Feb. 24 (Bloomberg) -- Sugar rose, capping the longest rally in 15 months, on signs of tight supplies as demand remains robust. Coffee and cocoa also climbed.
Sugar output in Mexico, the world’s sixth-largest producer, may miss a government forecast as adverse weather threatens crops, Newedge Group said yesterday in an e-mailed report. Brazil’s Center South, the top growing region, produced 6.8 percent less this year, Unica, an industry association, has said.
“There is talk of a near-term shortage due to the slow pace of the Mexican harvest,” Jack Scoville, a vice president for Price Futures Group in Chicago, said in an e-mailed report. There’s also concern that Brazil’s crop may not recover, “due to poor weather,” he said.
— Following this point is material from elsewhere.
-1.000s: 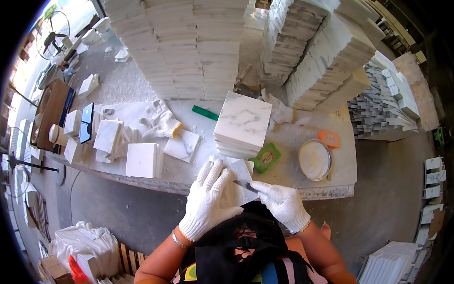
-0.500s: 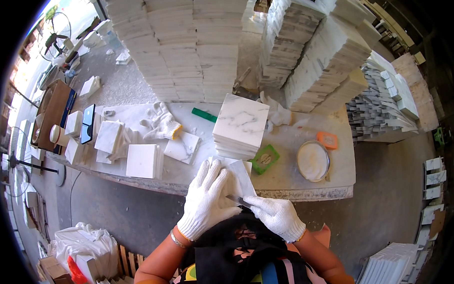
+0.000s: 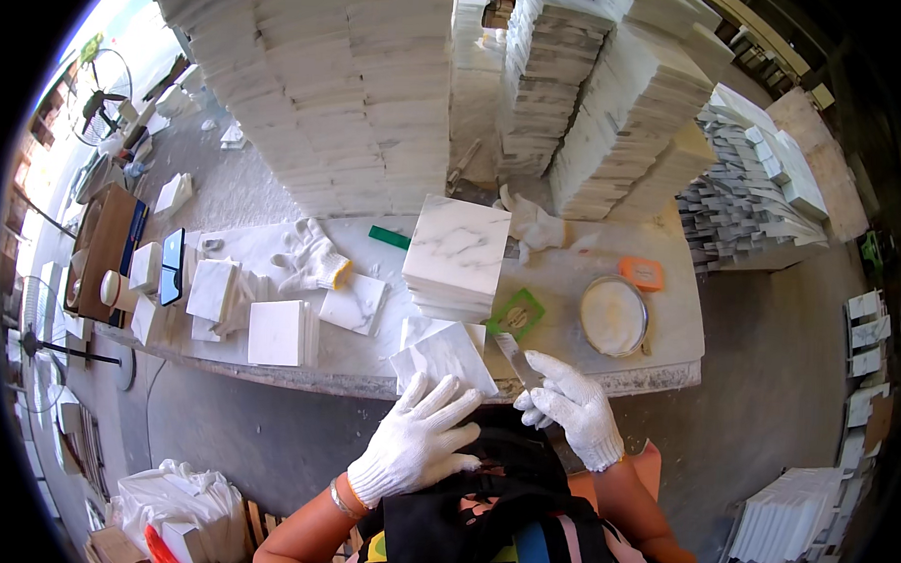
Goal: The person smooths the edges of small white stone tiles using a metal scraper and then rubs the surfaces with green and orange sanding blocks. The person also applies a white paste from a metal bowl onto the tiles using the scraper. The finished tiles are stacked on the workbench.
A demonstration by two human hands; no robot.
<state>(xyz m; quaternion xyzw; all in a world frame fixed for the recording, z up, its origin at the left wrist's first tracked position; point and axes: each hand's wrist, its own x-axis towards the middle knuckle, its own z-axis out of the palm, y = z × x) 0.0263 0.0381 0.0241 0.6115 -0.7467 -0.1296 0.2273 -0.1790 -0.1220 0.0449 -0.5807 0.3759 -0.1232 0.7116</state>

Raw sugar for May delivery gained 1.4 percent to settle at 25.22 cents a pound at 2 p.m. on ICE Futures U.S. in New York. Prices have advanced for seven straight sessions, the longest rally since November 2010. The commodity, which climbed 6.1 percent this week, earlier touched 25.27 cents, the highest since Nov. 14.
The last trading day for the March contract is Feb. 29. The sweetener may fall “after March goes off the board,” Jeff Bauml, a senior vice president at R.J. O’Brien & Associates in New York, said in an e-mail.
The Dollar Index, a measure of the greenback against six major currencies, fell to a 11-week low, enhancing the appeal of commodities as alternative assets. The Standard & Poor’s GSCI Spot Index of 24 raw materials touched a nine-month high.
Arabica-coffee futures for May delivery rose 0.8 percent to $2.036 a pound in New York.
Cocoa futures for May delivery advanced 0.6 percent to $2,357 a metric ton on ICE.
In London futures trading, refined sugar and robusta coffee gained on NYSE Liffe. Cocoa fell.